The expert used the term "people" rather than "criminals" in an effort to mitigate any potential prejudice. He did not offer an opinion as to whether Webb knew the weapon was in his car.

The jury returned a guilty verdict.

III. STANDARD OF REVIEW

We review a district court's decision to admit expert opinion testimony for abuse of discretion. United States v. VonWillie, 59 F.3d 922, 928 (9th Cir. 1995).

IV. DISCUSSION

Webb claims that the expert's testimony should have been excluded because: 1) it was improper and unduly prejudicial modus operandi evidence; 2) it was similar to drug courier profile evidence; 3) it consisted of opinions on the ultimate issue in the case — Webb's knowledge of the gun's presence; and 4) it was unreliable expert testimony prohibited by Daubert v. Merrell Dow Pharmaceuticals, Inc., 509 U.S. 579 (1993). As discussed below, these claims are meritless.

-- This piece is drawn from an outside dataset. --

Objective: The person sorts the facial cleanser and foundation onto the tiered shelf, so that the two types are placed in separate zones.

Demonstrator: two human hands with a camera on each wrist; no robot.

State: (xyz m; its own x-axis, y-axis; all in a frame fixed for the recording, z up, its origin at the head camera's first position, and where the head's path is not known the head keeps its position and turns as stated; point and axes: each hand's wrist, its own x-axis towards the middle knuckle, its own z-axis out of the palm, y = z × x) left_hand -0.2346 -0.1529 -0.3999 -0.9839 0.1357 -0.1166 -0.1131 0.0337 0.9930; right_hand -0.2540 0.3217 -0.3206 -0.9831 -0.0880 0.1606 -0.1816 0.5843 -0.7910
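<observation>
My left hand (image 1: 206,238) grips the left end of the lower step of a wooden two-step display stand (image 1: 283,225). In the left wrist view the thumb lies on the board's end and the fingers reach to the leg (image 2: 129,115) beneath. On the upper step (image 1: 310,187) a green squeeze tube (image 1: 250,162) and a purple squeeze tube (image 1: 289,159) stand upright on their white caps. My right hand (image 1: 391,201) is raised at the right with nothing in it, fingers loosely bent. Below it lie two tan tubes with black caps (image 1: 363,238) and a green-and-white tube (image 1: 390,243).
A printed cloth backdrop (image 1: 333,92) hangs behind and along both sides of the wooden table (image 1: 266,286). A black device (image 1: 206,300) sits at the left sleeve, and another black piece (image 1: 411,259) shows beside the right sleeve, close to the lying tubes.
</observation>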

A. Probative Value and Prejudicial Effect

If "specialized knowledge will assist the trier of fact to understand the evidence or to determine a fact in issue," a qualified expert witness may provide opinion testimony on the issue in question. Fed.R.Evid. 702. The expert testimony that people conceal firearms in the engine compartment of their cars to avoid arrest and prosecution was relevant to and probative of Webb's knowledge of the gun's presence. Moreover, the testimony explained evidence about the gun's whereabouts that easily could have been beyond the knowledge of an average juror. The question therefore becomes whether the testimony's possible prejudicial effect substantially outweighed its probative value. Fed.R.Evid. 403.

In analogous cases, we have held that drug-enforcement experts may testify that a defendant's activities were consistent with a common criminal modus operandi. See United States v. Johnson, 735 F.2d 1200, 1202 (9th Cir. 1984) ("[G]overnment agents or similar persons may testify as to the general practices of criminals to establish the defendants' modus operandi."). This testimony "helps the jury to understand complex criminal activities, and alerts it to the possibility that combinations of seemingly innocuous events may indicate criminal behavior." Id. Further, we even allow modus operandi expert testimony in cases that are not "complex." United States v. Gil, 58 F.3d 1414, 1422 (9th Cir.) (rejecting defendants' contentions that the "modus operandi testimony was more prejudicial than probative because the activities described are not complex ones requiring expert explanation"), cert. denied, 116 S. Ct. 430 (1995).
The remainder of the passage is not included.